‘Quit Rate’ in the U.S. remains high, could be fueling inflation
BIRMINGHAM, Ala. (WBRC) - If you’re thinking about finding a new job, you aren’t alone.
Americans are still quitting their jobs at a high rate.
So how is this impacting our economy?
The U.S. Quit Rate shows how many workers left their jobs either to move on to something else, or to do nothing at all.
And while that rate is down slightly from its peak in late 2021, it’s still relatively high compared to historic standards.
The Labor Department said nearly 4.2 million people left their jobs voluntarily in November of last year with most people leaving over money.
Experts said wage growth hasn’t kept pace with inflation forcing many to seek employment elsewhere and economist said these so-called “quitters” generally receive more pay when they switch jobs.
That’s due largely in part to a surge in demand for labor that started when businesses reopened after being closed because of the pandemic.
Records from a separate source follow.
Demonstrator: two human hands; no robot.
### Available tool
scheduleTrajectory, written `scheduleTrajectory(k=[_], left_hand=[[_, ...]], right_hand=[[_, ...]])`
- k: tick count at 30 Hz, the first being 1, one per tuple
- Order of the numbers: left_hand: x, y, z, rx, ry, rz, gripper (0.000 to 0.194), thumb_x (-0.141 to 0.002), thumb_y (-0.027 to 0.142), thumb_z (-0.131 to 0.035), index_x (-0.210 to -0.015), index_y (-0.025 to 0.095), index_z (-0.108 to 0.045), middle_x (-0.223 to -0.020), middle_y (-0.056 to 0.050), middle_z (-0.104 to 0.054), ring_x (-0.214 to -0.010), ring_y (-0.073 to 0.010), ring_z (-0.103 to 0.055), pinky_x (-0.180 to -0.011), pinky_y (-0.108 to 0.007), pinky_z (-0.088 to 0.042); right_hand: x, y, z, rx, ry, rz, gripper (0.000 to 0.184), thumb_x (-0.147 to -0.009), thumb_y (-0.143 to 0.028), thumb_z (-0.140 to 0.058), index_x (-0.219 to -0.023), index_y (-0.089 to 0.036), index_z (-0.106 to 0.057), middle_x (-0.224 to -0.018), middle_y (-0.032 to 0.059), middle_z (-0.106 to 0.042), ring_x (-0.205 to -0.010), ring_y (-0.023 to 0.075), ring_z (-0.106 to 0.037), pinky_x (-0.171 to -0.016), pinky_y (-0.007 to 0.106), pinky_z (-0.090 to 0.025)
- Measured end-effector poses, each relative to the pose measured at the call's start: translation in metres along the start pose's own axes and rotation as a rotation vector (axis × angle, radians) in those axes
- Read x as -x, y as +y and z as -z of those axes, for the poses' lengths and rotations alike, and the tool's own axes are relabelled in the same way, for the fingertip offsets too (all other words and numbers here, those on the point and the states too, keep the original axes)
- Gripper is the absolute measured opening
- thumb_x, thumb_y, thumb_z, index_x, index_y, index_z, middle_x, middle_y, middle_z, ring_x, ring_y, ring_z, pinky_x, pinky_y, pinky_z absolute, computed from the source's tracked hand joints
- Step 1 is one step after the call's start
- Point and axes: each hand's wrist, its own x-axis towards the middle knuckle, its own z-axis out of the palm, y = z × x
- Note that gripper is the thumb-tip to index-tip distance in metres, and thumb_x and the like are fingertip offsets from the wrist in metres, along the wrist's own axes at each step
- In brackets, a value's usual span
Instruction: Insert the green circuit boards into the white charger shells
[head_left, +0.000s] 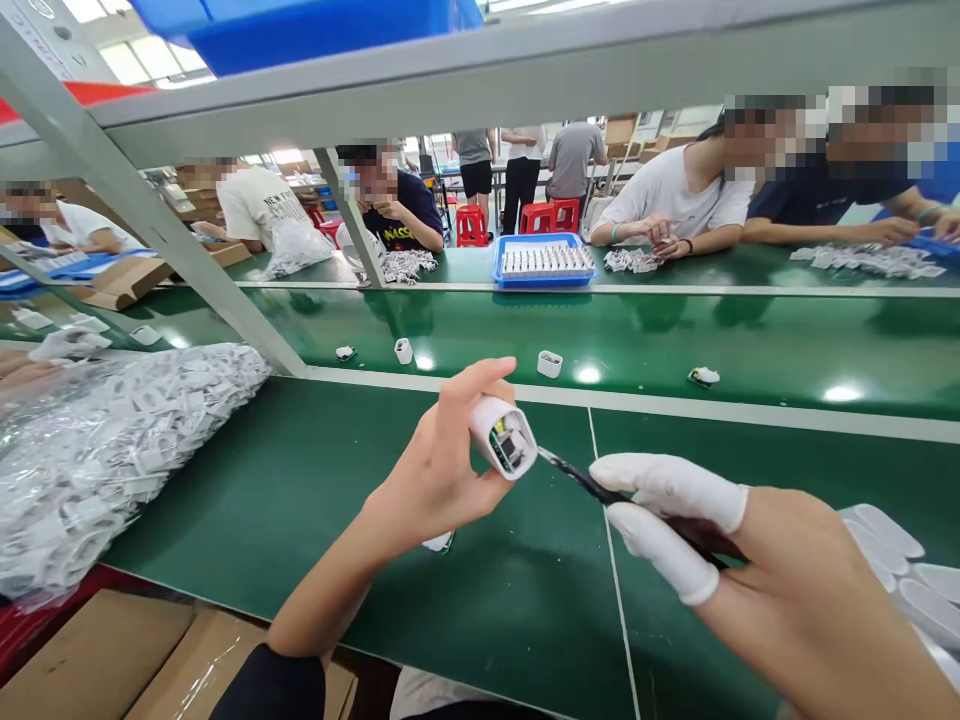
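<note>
My left hand [439, 470] is closed around a small white charger housing [501, 436], its open end turned toward me with a circuit board showing inside. My right hand [750, 560], with white finger cots on thumb and forefinger, pinches a thin black tool [581, 480] whose tip touches the housing's open end. Both hands hover over the green work table [315, 500]. A small white part [439, 542] lies on the table under my left hand.
A clear bag full of white parts [97, 460] lies at left. White caps [900, 560] lie at right. Several white housings [550, 363] ride the green conveyor. Across it, people sit at a blue tray [545, 262]. Cardboard boxes [112, 660] stand below.
</note>
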Motion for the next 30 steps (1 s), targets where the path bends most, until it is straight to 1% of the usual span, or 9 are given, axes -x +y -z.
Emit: scheduleTrajectory(k=[2, 4, 6, 9, 13, 17, 21, 26, 30], left_hand=[[0.000, -0.004, 0.006, -0.004, 0.078, 0.128, 0.067, -0.076, 0.005, -0.067, -0.134, 0.022, -0.038, -0.094, 0.000, -0.054, -0.081, -0.0110, -0.057, -0.075, -0.023, -0.050], [0.002, -0.011, 0.014, 0.055, 0.112, 0.303, 0.056, -0.079, 0.012, -0.068, -0.127, 0.026, -0.042, -0.097, 0.000, -0.053, -0.084, -0.0112, -0.058, -0.075, -0.022, -0.050], [0.007, -0.017, 0.021, 0.124, 0.116, 0.432, 0.044, -0.083, 0.018, -0.064, -0.121, 0.027, -0.043, -0.099, 0.000, -0.052, -0.082, -0.0102, -0.058, -0.074, -0.022, -0.051], [0.026, -0.019, 0.021, 0.115, 0.147, 0.517, 0.035, -0.087, 0.020, -0.057, -0.118, 0.026, -0.043, -0.101, -0.001, -0.052, -0.080, -0.0102, -0.058, -0.074, -0.023, -0.052], [0.059, -0.010, 0.001, 0.029, 0.158, 0.590, 0.041, -0.083, 0.014, -0.057, -0.119, 0.025, -0.041, -0.104, -0.002, -0.055, -0.085, -0.0128, -0.061, -0.078, -0.027, -0.053], [0.084, -0.004, -0.017, -0.016, 0.135, 0.644, 0.047, -0.074, 0.004, -0.050, -0.114, 0.025, -0.039, -0.099, -0.001, -0.059, -0.082, -0.0134, -0.063, -0.074, -0.027, -0.054], [0.104, -0.008, -0.016, -0.071, 0.138, 0.718, 0.048, -0.075, 0.002, -0.045, -0.116, 0.023, -0.033, -0.100, -0.003, -0.061, -0.082, -0.0148, -0.065, -0.071, -0.029, -0.055], [0.112, -0.031, -0.003, -0.147, -0.054, 0.721, 0.054, -0.072, 0.003, -0.056, -0.120, 0.020, -0.040, -0.108, -0.006, -0.064, -0.088, -0.0149, -0.067, -0.079, -0.029, -0.057], [0.088, -0.101, 0.045, -0.295, -0.299, 0.724, 0.057, -0.070, 0.028, -0.081, -0.121, 0.023, -0.055, -0.121, -0.004, -0.064, -0.111, -0.0200, -0.063, -0.099, -0.033, -0.053]], right_hand=[[0.005, 0.011, -0.009, -0.010, -0.028, -0.062, 0.017, -0.097, -0.024, -0.049, -0.101, -0.023, -0.065, -0.054, -0.0082, -0.063, -0.038, 0.0106, -0.056, -0.039, 0.018, -0.044], [0.016, 0.029, -0.033, 0.051, -0.091, -0.119, 0.020, -0.095, -0.022, -0.049, -0.107, -0.020, -0.065, -0.053, -0.0065, -0.061, -0.039, 0.0134, -0.058, -0.040, 0.020, -0.047], [0.029, 0.051, -0.066, 0.140, -0.094, -0.070, 0.028, -0.092, -0.016, -0.044, -0.105, -0.018, -0.069, -0.071, 0.0025, -0.073, -0.055, 0.0188, -0.069, -0.050, 0.025, -0.057], [0.037, 0.070, -0.106, 0.174, -0.075, 0.006, 0.033, -0.090, -0.016, -0.041, -0.104, -0.016, -0.071, -0.083, 0.0109, -0.074, -0.072, 0.0261, -0.073, -0.060, 0.036, -0.063], [0.013, 0.046, -0.120, 0.010, 0.009, 0.113, 0.041, -0.098, -0.028, -0.049, -0.136, -0.016, -0.052, -0.124, 0.0163, -0.066, -0.114, 0.0272, -0.066, -0.091, 0.042, -0.060], [-0.015, 0.009, -0.137, -0.126, 0.168, 0.297, 0.034, -0.099, -0.025, -0.053, -0.133, -0.021, -0.055, -0.114, 0.0106, -0.070, -0.107, 0.0230, -0.069, -0.094, 0.036, -0.060], [-0.018, -0.002, -0.172, -0.092, 0.235, 0.325, 0.035, -0.102, -0.023, -0.048, -0.136, -0.019, -0.053, -0.114, 0.0132, -0.070, -0.107, 0.0238, -0.069, -0.091, 0.036, -0.061], [-0.027, 0.002, -0.192, -0.097, 0.185, 0.276, 0.031, -0.102, -0.023, -0.047, -0.130, -0.017, -0.057, -0.113, 0.0144, -0.070, -0.101, 0.0236, -0.071, -0.082, 0.034, -0.063], [-0.042, 0.031, -0.183, -0.085, 0.138, 0.214, 0.028, -0.102, -0.029, -0.046, -0.121, -0.019, -0.063, -0.101, 0.0105, -0.074, -0.085, 0.0215, -0.074, -0.075, 0.032, -0.064]])
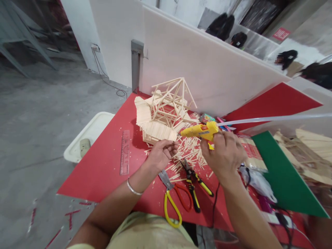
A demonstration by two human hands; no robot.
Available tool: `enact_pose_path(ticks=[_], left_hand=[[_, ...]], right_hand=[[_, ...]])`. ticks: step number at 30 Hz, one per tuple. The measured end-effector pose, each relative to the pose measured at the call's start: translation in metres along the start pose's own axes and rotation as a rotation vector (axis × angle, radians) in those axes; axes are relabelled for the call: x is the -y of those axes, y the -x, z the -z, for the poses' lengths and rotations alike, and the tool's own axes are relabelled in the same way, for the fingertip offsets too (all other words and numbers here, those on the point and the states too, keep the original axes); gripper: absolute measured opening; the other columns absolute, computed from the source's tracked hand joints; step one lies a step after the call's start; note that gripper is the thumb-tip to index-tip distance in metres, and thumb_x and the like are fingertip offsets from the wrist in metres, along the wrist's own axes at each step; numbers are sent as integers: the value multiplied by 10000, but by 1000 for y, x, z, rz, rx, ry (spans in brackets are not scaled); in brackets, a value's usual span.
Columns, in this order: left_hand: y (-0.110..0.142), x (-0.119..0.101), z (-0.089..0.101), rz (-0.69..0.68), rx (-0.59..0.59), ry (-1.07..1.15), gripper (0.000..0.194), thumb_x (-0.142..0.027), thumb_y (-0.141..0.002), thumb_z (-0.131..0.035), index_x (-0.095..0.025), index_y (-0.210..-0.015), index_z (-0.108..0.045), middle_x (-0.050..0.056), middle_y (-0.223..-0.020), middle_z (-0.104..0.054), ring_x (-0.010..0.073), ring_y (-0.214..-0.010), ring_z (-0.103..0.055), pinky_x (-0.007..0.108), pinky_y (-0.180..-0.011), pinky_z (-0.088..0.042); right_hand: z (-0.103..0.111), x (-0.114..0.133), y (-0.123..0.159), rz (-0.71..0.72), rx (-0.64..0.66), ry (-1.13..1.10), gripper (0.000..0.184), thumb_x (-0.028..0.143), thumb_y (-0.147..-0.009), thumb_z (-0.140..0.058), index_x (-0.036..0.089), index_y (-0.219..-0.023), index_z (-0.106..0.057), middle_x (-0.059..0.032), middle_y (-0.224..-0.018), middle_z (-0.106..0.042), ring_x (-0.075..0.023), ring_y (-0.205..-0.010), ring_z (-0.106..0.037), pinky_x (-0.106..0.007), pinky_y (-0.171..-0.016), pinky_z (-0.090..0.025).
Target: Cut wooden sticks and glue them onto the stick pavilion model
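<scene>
Near the fingertips of the left hand [164, 154] sits a pale wooden stick model [166, 117] with a pointy top frame. The left fingers are curled in loosely beside its front edge; whether they pinch a stick, you cannot tell. The right fingers are wrapped around a yellow plastic glue gun [199, 131], held by the right hand [225, 152], its tip close to the model. Under the fingers, little loose wooden sticks [190, 152] lie on the red flat worktop [109, 159].

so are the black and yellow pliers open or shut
Open: the pliers lie with their tips apart and handles spread.
</scene>
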State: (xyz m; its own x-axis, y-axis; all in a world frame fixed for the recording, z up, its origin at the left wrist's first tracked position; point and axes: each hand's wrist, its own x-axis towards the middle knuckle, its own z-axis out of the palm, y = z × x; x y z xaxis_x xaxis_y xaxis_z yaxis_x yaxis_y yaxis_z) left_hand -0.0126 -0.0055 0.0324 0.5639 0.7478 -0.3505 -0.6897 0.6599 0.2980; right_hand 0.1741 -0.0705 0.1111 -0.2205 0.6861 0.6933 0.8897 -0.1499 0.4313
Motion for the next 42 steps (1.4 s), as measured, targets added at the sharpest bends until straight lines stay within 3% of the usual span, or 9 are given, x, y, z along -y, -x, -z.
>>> enact_pose_path(ticks=[19,29,42], left_hand=[[-3,6,5,-60,23,-100,142,-115,-651,-803,-61,-752,-719,49,-701,-702,86,-638,-642,176,-601,-512],[-1,5,10,30,90,-169,165,-212,-697,-796,-83,-741,-703,42,-687,-690,81,-568,-615,184,-534,-489],[-2,5,11,77,100,-102,139,-186,-712,-774,-87,-748,-683,18,-674,-652,71,-576,-602,172,-538,-484]], right_hand=[[4,3,-2,6,-4,26,272,362,-831,-588,174,-1027,-595,-109,-968,-642,-247,-902,-587,-329,-742,-423],[4,3,-3,5,-22,37,265,371,-836,-594,173,-1012,-593,-101,-954,-647,-242,-870,-600,-328,-734,-428],[3,5,-1,-6,-19,48,259,386,-833,-586,179,-988,-585,-93,-939,-646,-232,-863,-594,-314,-732,-417]])
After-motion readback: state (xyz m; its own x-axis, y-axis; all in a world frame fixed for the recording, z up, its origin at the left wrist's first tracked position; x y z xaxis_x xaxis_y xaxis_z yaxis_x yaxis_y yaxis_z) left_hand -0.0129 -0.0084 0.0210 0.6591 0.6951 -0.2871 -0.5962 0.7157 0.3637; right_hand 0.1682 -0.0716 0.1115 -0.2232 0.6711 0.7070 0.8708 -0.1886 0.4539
Many employers are paying more now to keep their workers, and some economists fear this “wage spiral” will fuel inflation.
“As folks have to pay more at the grocery store they need more money in their salary which as they do that then businesses have to raise their prices when they raise their prices right you can see this is where this wage spiral idea comes from,” explained Assistant Professor of Economics at UAB, Dr. Ben Meadows.
“The same point to see wage growth cooling might be this beautiful middle of the road that folks have called a soft landing basically where you use strong rate raises to cool off the economy without triggering a recession,” Dr. Meadows said.
Dr. Meadows added that it’s too soon to say how much this will impact the economy or whether we’ll see a recession, but he said there are hopeful signs that wage growth is cooling while job numbers are not, which he said could be good place for us to be.